TASK BRIEF> Among the entries below, only the lines starting at the one with "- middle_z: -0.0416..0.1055" and ending at the one with "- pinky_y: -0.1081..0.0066", both included, are to be printed exactly.

DATA FOR REVIEW>
#####

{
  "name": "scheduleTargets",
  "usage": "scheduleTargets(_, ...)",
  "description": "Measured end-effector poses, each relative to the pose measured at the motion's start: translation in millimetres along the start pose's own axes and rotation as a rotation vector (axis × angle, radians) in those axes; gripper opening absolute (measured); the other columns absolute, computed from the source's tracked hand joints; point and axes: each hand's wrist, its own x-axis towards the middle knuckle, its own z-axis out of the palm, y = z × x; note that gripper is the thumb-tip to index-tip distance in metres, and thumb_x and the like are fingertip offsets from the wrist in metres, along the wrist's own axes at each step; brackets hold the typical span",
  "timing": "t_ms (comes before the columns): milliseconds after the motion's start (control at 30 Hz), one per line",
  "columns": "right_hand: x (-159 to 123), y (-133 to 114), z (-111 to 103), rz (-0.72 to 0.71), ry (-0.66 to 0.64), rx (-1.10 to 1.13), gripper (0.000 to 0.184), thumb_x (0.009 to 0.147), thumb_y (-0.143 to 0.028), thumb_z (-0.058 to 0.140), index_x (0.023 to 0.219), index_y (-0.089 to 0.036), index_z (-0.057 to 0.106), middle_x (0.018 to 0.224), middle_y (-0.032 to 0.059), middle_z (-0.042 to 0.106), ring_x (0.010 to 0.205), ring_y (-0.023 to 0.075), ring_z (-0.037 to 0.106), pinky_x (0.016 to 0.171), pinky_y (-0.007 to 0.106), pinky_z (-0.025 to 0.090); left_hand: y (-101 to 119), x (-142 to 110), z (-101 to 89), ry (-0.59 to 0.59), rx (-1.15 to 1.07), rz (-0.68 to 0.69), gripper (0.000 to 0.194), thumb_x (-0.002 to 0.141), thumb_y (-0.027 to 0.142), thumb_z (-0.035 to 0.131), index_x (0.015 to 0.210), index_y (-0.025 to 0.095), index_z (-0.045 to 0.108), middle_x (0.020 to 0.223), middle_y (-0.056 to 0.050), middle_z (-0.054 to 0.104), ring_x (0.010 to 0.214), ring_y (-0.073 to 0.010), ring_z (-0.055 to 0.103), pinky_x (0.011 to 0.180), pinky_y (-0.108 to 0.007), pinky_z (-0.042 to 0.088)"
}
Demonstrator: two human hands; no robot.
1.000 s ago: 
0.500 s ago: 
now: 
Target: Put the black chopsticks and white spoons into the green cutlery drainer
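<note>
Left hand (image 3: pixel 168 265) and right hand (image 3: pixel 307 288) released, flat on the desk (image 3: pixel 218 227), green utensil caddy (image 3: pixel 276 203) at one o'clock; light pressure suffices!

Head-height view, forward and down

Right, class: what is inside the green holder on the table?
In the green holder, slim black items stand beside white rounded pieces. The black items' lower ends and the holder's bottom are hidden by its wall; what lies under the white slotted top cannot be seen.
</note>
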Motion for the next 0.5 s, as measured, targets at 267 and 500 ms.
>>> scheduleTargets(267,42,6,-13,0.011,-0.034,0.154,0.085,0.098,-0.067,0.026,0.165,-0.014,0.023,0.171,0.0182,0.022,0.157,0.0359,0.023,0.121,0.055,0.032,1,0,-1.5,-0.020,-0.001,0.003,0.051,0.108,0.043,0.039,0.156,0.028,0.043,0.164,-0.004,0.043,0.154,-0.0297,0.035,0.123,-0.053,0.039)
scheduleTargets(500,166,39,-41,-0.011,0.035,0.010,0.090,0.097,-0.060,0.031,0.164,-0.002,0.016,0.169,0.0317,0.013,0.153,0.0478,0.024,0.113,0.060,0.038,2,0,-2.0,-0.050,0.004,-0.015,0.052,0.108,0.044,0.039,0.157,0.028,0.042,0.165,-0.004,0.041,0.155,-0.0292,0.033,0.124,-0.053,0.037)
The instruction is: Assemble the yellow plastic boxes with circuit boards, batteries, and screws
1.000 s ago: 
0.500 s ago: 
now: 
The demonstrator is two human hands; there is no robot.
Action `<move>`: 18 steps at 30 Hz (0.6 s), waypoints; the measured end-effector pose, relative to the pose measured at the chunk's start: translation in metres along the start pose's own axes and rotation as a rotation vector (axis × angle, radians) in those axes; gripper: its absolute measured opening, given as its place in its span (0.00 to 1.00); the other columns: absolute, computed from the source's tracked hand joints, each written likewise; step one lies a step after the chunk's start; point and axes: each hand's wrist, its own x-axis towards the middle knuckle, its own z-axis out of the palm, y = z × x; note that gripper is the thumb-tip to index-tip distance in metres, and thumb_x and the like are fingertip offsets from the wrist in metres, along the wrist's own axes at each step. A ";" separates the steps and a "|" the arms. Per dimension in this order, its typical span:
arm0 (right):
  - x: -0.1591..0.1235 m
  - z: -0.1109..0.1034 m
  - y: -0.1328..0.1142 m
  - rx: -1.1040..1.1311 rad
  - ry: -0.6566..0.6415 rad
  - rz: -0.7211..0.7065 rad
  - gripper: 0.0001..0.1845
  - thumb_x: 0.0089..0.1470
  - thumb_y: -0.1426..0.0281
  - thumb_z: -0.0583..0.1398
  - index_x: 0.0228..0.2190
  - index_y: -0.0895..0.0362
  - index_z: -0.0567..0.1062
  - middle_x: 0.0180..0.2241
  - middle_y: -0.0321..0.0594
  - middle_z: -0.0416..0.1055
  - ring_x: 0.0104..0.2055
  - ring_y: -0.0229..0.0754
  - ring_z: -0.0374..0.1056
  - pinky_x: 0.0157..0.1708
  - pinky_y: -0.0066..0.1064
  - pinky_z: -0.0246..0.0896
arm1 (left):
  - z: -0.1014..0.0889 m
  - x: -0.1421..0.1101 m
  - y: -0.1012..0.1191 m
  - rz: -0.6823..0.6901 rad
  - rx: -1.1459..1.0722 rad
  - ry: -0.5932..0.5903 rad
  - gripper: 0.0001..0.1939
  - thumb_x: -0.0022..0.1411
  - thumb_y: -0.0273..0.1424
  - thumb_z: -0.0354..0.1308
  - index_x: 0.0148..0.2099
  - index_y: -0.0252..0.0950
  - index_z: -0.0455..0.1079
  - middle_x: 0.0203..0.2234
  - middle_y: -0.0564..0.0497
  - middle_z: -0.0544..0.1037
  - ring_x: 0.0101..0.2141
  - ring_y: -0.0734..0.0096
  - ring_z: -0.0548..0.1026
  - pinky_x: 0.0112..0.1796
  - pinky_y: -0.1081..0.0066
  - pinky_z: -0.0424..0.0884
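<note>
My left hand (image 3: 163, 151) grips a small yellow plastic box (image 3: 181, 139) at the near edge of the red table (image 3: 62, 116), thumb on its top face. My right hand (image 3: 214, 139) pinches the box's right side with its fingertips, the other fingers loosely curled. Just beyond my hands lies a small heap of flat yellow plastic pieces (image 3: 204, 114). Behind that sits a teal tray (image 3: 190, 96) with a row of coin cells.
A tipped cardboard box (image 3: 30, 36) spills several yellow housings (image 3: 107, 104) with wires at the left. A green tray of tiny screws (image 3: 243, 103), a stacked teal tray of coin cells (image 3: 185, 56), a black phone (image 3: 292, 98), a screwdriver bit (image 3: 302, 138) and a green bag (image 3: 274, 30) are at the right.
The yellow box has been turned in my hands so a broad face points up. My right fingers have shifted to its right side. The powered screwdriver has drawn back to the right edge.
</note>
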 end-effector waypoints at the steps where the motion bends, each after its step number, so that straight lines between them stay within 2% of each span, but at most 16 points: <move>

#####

ANSWER FOR THE TASK>
  - middle_z: -0.0416..0.1055
  - ring_x: 0.0104..0.2055
  - ring_y: -0.0229..0.0754
  - ring_z: -0.0374..0.1056
  - pinky_x: 0.0157..0.1708
  - pinky_y: -0.0066..0.1064
  - pinky_z: -0.0246..0.0896
arm1 (left):
  - z: -0.1014..0.0889 m
  - x: -0.1421..0.1101 m
  - y: -0.1012..0.1191 m
  - rz: -0.6823..0.6901 rad
  - rx: -1.1459..1.0722 rad
  - ry: -0.5932..0.5903 rad
  - gripper: 0.0001..0.1939
  - thumb_x: -0.0022..0.1411
  - thumb_y: -0.0273..0.1424
  - thumb_z: -0.0354..0.1308
  - index_x: 0.0148..0.2099
  - index_y: -0.0252..0.0950
  - index_z: -0.0455..0.1079
  - middle_x: 0.0203..0.2234
  - middle_y: -0.0564..0.0497
  - middle_z: -0.0544..0.1037
  - ring_x: 0.0101..0.2141
  - ring_y: -0.0734..0.0096
  - ring_z: -0.0548..0.1026
  - pinky_x: 0.0112..0.1796
  - pinky_y: -0.1081..0.0066

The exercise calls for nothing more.